◆ Given data:
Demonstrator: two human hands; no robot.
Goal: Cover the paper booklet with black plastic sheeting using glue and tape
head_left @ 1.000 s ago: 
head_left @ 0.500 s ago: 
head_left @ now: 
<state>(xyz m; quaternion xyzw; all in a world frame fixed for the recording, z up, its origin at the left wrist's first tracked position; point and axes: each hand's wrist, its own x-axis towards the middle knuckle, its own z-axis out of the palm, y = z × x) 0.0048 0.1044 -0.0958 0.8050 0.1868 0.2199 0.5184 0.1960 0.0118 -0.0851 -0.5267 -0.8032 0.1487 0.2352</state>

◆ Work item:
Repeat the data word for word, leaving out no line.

◆ Exercise output:
Demonstrator: two human hands; no robot.
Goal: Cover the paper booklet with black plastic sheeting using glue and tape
head_left @ 1.000 s ago: 
head_left @ 0.500 s ago: 
head_left @ now: 
<state>(xyz m; quaternion xyzw; all in a world frame fixed for the recording, z up, its origin at the left wrist's first tracked position; point and axes: each hand's wrist, its own x-axis towards the middle knuckle, its own z-axis out of the palm, y = z × x) 0.0048 0.1044 -0.0958 0.8050 0.1868 0.2199 0.5184 0.1960 0.0118 -0.0851 -0.5267 -0.8032 0.1487 0.2352</state>

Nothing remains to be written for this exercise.